Strategy #4: Employ Personalization
Everyone knows that personalization plays a big part in encouraging conversions. Nonetheless, many business leaders still overlook its contribution to customer loyalty.
An Adobe report on trust shows that as many as 72 percent of consumers feel that poor personalization decreases their trust in brands. Perhaps even more significant is the fact that 58 percent of people say they will stop purchasing from a brand that does not provide valuable personal experiences.
So, combining these findings with the fact that loyal customers spend more money with brands, it becomes truly essential for businesses to start implementing user-oriented personalization.
If you want to get things right, watch the brands winning at the personalization game.
Grammarly, for example, sends a weekly usage report email that helps customers identify common spelling and grammar mistakes and encourages them to continue using the app by praising them for their achievements.
Or, you could go with an approach that's even more advanced.
Supplements brand Persona, for instance, created an interactive assessment quiz that guides new buyers through an in-depth series of questions. By doing this, the company is helping its potential customers develop the ideal health and wellness supplementation protocol for their needs and simultaneously increasing new buyers' chances of becoming loyal supporters.
If your budget doesn't allow you to come up with cutting-edge personalization solutions, you can still reap the practice's benefits by focusing on giving your target audience what they need.
Check out how MarketBeat does it on its homepage: It invites readers to consume its content in the format that best suits them: web articles, daily emails, or even a daily podcast.
Strategy #5: Show That You Value Loyalty
Finally, as you look for strategies to build and maintain customer loyalty, remember that the concept is not a one-way street.
Yes, you can employ all sorts of tactics to help you maximize customer retention.
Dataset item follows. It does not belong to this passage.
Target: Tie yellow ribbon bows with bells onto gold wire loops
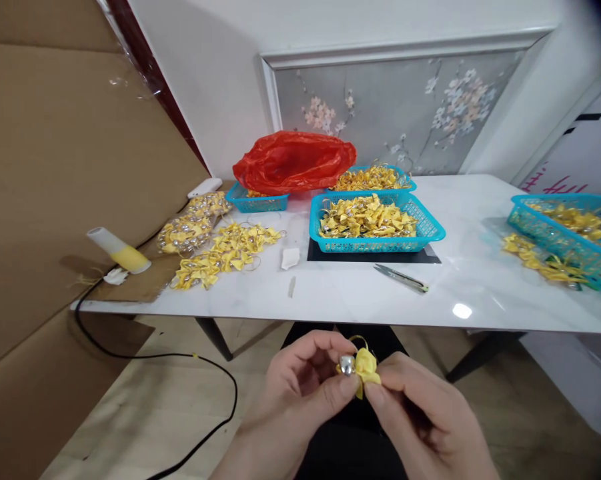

But, without making sure that your clients get something valuable out of the equation as well, your results are only bound to go so far.
A report from Qiibee discovered that 83 percent of the brands that reported high member engagement rates and customer spending allowed their clients five or more redemption options in loyalty programs.
In other words, businesses that successfully made their loyalty programs profitable ensured that those programs actually benefited their clients.
So, to ensure that all the rest of your hard work doesn't go to waste, look for ways to give back to your strongest supporters. For example, you could award buyers with reward points, as KURU Footwear does.
Or, if that doesn't fit your business model, you could do something similar to Burberry and invite newsletter subscribers to shop limited-edition products before they're officially launched.
Even something as simple as using social media to celebrate your loyal customers, as Artifox does, can help you build committed and long-lasting relationships and ensure that your customers find joy in supporting your brand.
Invest in Customer Loyalty, and the Returns Will Follow
Loyal customers aren't just people who will support and champion your brand, making it easier for you to reach new audiences and build your success on a reputation of trustworthiness.
Loyal customers will also spend more money on your products and services, helping you take control of that success by providing you with a reliable source of income, month after month.
So don't hesitate to explore ways to invest in loyalty. The strategies listed in this article are all bound to help you build stronger, more long-lasting relationships.
But if you need a boost, remember to employ powerful CRM software that will ensure all your hard work actually delivers the results you're after.